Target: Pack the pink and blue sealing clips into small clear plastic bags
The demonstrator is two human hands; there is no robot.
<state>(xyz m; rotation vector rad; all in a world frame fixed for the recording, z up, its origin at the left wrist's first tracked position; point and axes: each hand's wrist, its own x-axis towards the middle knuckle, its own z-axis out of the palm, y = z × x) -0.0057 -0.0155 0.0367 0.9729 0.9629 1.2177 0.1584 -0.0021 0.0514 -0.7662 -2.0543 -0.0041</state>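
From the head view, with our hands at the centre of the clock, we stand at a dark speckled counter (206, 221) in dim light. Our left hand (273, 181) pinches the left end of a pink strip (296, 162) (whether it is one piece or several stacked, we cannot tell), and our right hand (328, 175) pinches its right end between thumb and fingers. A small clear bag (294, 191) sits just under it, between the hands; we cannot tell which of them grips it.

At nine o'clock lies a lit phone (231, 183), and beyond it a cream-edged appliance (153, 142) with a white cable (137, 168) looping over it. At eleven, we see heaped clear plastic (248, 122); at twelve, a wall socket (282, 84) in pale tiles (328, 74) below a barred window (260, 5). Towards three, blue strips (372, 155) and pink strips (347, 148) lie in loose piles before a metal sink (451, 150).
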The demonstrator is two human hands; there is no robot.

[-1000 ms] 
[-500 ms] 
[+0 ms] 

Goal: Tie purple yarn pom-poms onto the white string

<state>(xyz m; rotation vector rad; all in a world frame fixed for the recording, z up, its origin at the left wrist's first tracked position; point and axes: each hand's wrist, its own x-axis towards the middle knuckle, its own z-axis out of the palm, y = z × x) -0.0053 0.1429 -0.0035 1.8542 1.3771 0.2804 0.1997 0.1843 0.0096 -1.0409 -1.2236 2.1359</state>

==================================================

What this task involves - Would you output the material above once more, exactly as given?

Result of this task -
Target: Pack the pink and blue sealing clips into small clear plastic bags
The demonstrator is two human hands; there is no robot.
<state>(xyz m; rotation vector rad; all in a world frame fixed for the recording, z up, its origin at the left wrist's first tracked position; point and axes: each hand's wrist, its own x-axis towards the middle knuckle, its own z-axis out of the palm, y = z × x) -0.0057 -0.0155 0.0367 0.9729 0.9629 1.2177 0.1584 -0.0021 0.0514 -0.7662 -2.0543 -0.0041</state>
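From the head view, with our hands at the centre of the clock, we stand at a dark speckled counter (206, 221) in dim light. Our left hand (273, 181) pinches the left end of a pink strip (296, 162) (whether it is one piece or several stacked, we cannot tell), and our right hand (328, 175) pinches its right end between thumb and fingers. A small clear bag (294, 191) sits just under it, between the hands; we cannot tell which of them grips it.

At nine o'clock lies a lit phone (231, 183), and beyond it a cream-edged appliance (153, 142) with a white cable (137, 168) looping over it. At eleven, we see heaped clear plastic (248, 122); at twelve, a wall socket (282, 84) in pale tiles (328, 74) below a barred window (260, 5). Towards three, blue strips (372, 155) and pink strips (347, 148) lie in loose piles before a metal sink (451, 150).
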The demonstrator is two human hands; there is no robot.

[-1000 ms] 
[-500 ms] 
[+0 ms] 

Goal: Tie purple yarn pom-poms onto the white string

<state>(xyz m; rotation vector rad; all in a world frame fixed for the recording, z up, its origin at the left wrist's first tracked position; point and axes: each hand's wrist, its own x-axis towards the middle knuckle, its own z-axis out of the palm, y = z × x) -0.0053 0.1429 -0.0035 1.8542 1.3771 0.2804 0.1997 0.1843 0.0096 -1.0409 -1.2236 2.1359</state>

The exercise has been completed.